- Hell performing at Roadburn 2016

Background information
- Origin: Salem, Oregon, U.S.
- Genres: Doom metal, blackened doom
- Years active: 2008–present
- Labels: LowerYourHead; Woodsmoke; Eternal Warfare; Vulture Print; GreySun Records;
- Members: M.S.W.

= Hell (American band) =

American doom metal solo project

Hell is an American doom metal solo project formed in 2008 by M.S.W., a multi-instrumentalist from Salem, Oregon. Hell began as a creative outlet for M.S.W., but it eventually gained momentum and grew to include a touring band. According to M.S.W., the project disregards typical religious themes and instead focuses on the concept of a "personal Hell".

==History==
In 2008, M.S.W. created Hell as a solo endeavor. Regarding the project developing into something greater, he said:

Initially I just used Hell as an emotional outlet, but when people started to ask when Hell would perform a live show, I started thinking about a possible lineup. I never thought Hell would be where it is today. I envisioned the project remaining a solo endeavor, which it has, but never thought it would ever get as far as full U.S. tours with a full perfect line up of session musicians or anything like that. Right now, we're about to take off to Europe which is unreal to think about.

In 2009, the project's first album, Hell I, was released through Woodsmoke as a cassette limited to 100 copies.
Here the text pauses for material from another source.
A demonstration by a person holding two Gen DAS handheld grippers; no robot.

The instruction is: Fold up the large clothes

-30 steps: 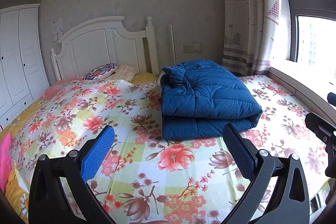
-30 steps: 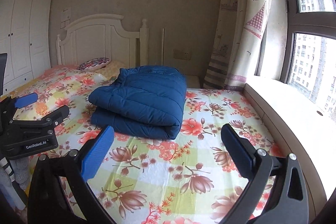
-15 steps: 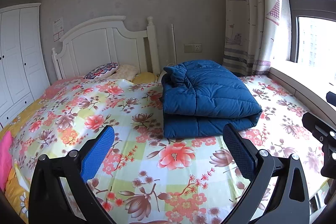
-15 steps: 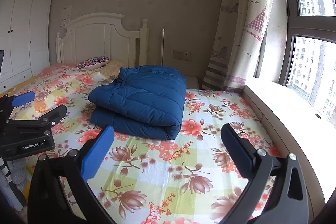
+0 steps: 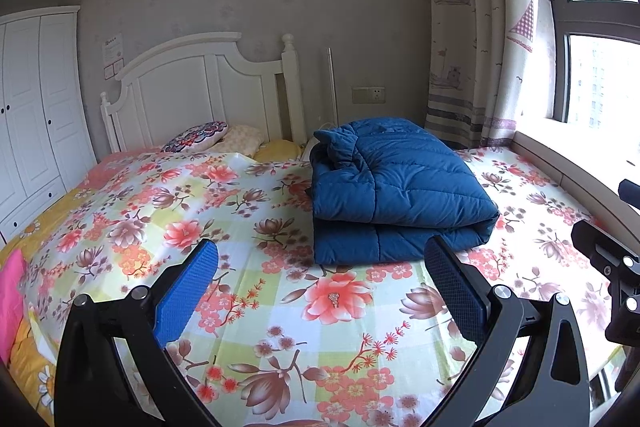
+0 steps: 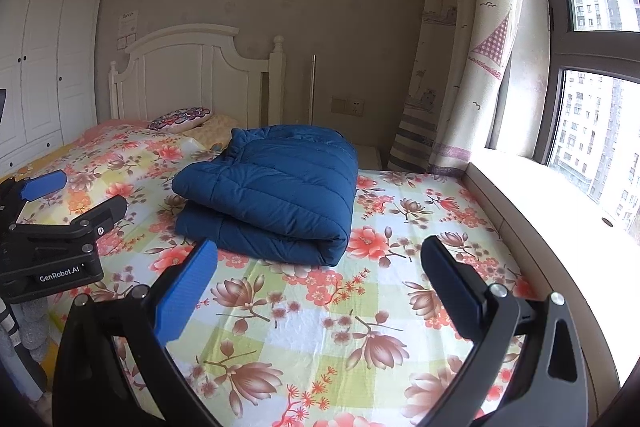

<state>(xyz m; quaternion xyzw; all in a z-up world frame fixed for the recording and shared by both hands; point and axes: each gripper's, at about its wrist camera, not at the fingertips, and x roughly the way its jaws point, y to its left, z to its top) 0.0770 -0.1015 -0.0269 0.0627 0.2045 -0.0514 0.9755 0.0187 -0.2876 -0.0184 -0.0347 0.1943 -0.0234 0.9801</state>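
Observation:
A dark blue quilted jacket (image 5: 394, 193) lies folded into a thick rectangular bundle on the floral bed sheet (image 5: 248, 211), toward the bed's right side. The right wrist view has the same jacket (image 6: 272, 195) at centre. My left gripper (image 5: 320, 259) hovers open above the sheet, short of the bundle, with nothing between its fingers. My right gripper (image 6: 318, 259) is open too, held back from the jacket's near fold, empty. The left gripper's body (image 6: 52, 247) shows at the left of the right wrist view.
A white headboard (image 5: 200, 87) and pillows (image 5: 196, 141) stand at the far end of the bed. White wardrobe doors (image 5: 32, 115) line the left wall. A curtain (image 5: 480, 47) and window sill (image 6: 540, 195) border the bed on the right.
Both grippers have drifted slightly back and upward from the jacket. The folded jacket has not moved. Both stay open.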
The debut's follow up, Hell II, was released a year later in 2010, and incorporated new subgenres of extreme metal for the project, like black metal. The conclusion of the initial trilogy, Hell III, was released in 2012 and adopted operatic and symphonic elements. After gathering an underground following, Hell performed at Roadburn 2016 and 2018 In 2017, Hell released its self-titled album to critical acclaim.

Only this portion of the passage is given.